Antenna Diversity
Understanding Antenna Diversity
Antenna diversity is the most effective technique for combating multipath fading in mobile communications. By providing multiple independent copies of the signal, diversity dramatically reduces the probability of a deep fade.
Diversity Techniques
- Spatial diversity: Antennas separated by > lambda/2. Decorrelated fading at each antenna. Most common technique.
- Polarization diversity: V and H polarized antennas on the same mast. Fading is largely independent between polarizations. Saves space vs spatial.
- Pattern diversity: Antennas with different beam patterns cover different angular regions. Different multipath contributions.
Diversity Combining
- Selection combining: Use the antenna with the strongest signal.

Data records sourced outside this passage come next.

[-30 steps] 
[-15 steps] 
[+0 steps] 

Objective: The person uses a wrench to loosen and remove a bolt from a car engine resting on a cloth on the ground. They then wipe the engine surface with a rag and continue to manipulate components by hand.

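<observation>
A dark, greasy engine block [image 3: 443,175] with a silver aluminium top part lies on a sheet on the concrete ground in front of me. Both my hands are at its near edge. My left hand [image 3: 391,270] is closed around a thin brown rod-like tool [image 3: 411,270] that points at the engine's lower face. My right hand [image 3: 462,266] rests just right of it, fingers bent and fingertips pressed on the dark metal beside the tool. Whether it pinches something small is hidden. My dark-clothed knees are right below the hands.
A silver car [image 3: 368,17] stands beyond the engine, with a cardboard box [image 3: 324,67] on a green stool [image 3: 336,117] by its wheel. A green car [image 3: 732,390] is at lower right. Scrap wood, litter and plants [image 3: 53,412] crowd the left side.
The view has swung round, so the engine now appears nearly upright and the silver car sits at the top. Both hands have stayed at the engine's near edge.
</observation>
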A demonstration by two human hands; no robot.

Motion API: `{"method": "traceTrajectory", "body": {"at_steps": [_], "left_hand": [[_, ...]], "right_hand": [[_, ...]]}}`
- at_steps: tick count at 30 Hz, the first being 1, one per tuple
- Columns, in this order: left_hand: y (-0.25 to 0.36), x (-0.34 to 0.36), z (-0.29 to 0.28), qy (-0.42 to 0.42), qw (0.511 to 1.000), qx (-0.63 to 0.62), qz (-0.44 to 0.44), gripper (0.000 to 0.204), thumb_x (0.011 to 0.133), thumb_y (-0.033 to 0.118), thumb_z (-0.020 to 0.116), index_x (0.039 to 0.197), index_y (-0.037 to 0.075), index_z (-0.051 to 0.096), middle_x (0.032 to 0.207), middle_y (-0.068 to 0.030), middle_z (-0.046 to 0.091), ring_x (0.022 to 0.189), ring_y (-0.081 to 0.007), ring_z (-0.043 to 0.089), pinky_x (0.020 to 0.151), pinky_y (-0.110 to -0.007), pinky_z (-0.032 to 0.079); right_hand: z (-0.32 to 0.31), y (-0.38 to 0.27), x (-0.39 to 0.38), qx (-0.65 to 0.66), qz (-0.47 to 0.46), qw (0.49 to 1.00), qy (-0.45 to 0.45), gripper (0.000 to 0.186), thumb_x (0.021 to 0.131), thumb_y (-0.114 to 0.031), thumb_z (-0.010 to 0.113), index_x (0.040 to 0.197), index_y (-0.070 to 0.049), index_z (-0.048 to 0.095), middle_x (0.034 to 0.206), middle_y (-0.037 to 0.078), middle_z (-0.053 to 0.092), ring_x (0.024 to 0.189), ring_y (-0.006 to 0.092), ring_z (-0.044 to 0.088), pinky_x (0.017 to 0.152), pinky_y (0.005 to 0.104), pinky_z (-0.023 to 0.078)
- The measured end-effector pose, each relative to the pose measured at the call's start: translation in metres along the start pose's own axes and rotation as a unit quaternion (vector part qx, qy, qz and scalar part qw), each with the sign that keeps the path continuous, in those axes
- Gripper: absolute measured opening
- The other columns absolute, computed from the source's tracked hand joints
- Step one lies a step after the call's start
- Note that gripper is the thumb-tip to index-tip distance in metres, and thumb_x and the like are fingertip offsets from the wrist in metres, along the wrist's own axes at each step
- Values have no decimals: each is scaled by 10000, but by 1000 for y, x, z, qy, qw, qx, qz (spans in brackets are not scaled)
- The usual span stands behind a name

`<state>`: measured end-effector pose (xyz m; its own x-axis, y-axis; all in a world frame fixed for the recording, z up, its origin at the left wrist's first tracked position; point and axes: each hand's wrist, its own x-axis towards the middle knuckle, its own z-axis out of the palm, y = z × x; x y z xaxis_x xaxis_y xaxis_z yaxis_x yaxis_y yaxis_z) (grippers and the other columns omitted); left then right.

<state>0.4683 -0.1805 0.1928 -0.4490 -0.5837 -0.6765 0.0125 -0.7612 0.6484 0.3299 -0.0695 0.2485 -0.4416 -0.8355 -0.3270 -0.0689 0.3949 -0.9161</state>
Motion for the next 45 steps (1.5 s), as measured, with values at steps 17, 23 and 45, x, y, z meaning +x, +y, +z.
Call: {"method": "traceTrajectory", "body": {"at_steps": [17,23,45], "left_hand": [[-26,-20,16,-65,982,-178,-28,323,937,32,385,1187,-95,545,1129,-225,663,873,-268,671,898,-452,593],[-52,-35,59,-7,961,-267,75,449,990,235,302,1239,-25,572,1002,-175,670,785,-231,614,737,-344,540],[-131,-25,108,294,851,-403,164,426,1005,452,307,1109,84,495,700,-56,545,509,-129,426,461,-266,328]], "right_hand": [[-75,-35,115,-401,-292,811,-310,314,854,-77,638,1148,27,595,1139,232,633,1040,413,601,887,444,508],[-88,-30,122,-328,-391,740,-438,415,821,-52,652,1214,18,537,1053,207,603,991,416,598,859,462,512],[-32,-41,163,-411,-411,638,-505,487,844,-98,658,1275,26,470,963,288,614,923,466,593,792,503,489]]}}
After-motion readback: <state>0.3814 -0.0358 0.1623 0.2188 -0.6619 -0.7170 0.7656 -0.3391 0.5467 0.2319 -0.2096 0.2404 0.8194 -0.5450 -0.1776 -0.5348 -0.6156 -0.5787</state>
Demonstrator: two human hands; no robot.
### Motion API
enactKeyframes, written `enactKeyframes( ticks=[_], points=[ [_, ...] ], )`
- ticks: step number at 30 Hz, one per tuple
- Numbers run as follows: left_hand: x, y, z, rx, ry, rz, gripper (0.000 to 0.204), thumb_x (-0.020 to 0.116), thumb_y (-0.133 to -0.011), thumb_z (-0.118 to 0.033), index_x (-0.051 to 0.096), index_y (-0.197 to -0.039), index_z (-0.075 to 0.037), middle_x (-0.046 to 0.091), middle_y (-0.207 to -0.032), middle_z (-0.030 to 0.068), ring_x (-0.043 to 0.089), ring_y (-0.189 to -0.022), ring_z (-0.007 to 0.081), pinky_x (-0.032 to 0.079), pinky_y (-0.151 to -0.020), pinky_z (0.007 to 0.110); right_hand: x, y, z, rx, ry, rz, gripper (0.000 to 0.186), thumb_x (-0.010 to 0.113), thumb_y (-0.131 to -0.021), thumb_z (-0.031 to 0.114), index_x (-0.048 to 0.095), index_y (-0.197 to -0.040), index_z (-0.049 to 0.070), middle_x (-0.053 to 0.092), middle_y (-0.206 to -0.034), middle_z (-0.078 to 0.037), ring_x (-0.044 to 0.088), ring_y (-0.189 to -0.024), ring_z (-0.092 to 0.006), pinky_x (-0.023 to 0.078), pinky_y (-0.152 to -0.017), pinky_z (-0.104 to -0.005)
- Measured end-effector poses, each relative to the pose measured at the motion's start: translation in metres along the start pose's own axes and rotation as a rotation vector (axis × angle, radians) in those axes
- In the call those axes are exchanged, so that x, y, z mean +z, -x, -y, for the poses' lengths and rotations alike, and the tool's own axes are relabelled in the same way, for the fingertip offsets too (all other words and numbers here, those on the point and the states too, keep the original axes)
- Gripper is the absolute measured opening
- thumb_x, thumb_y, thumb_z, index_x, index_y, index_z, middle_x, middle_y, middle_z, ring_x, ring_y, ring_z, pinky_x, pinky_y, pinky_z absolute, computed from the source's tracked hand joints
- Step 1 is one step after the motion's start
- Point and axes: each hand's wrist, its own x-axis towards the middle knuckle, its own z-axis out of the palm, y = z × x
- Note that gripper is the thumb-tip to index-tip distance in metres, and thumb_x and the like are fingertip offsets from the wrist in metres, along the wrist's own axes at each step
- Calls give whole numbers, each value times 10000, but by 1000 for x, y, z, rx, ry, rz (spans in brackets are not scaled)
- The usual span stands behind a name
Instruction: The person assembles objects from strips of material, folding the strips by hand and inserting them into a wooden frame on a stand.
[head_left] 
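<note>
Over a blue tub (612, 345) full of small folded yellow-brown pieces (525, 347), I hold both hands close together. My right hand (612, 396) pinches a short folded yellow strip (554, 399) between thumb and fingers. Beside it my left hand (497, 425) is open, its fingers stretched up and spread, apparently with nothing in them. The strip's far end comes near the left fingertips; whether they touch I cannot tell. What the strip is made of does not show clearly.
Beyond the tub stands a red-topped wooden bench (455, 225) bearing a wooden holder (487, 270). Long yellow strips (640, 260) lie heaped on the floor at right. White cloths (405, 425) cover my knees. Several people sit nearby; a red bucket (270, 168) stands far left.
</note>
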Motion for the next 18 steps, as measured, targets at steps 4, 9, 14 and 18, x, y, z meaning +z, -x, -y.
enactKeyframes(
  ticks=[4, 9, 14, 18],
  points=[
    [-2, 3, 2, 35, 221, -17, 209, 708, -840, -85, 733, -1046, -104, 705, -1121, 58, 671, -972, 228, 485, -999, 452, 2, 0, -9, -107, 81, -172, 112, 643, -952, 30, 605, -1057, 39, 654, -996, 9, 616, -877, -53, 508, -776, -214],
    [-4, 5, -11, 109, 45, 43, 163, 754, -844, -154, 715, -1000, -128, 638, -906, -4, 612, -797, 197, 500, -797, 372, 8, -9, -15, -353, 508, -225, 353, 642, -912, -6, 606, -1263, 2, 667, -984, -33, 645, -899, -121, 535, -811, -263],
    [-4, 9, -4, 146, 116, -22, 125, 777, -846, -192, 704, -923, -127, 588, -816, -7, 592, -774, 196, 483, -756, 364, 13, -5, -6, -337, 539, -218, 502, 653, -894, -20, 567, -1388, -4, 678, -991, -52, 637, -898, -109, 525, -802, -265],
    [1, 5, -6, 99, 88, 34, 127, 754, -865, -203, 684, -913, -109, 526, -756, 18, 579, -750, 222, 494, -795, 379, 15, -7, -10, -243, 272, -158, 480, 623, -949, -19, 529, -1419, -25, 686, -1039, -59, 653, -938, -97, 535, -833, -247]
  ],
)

Simplest. ~5 dB gain with 2 antennas.
- MRC (Maximum Ratio Combining): Coherently combine all antennas weighted by SNR. Best performance. ~10 dB gain with 2 antennas.
- Equal gain combining: Co-phase and add all antenna signals equally. Near-MRC performance. Simpler implementation.
Frequently Asked Questions
What is antenna diversity?
Diversity uses multiple antennas to combat fading: when one fades, another provides a good signal. Types: spatial (separation), polarization (V/H), pattern (direction). Diversity gain: 5-15 dB improvement in fade margin.
How much spacing is needed for spatial diversity?
Minimum lambda/2 for decorrelated fading at mobile terminals. 10-20 lambda at base stations (because scattering is local to the mobile, not the base). At 1.9 GHz (lambda=16cm): mobile 8cm, base station 1.6-3.2m.
Is MIMO the same as diversity?
Diversity uses multiple antennas to improve reliability (SNR gain). MIMO uses multiple antennas to increase capacity (spatial multiplexing). MIMO exploits the same multipath that diversity combats. MIMO can include diversity as a fallback mode.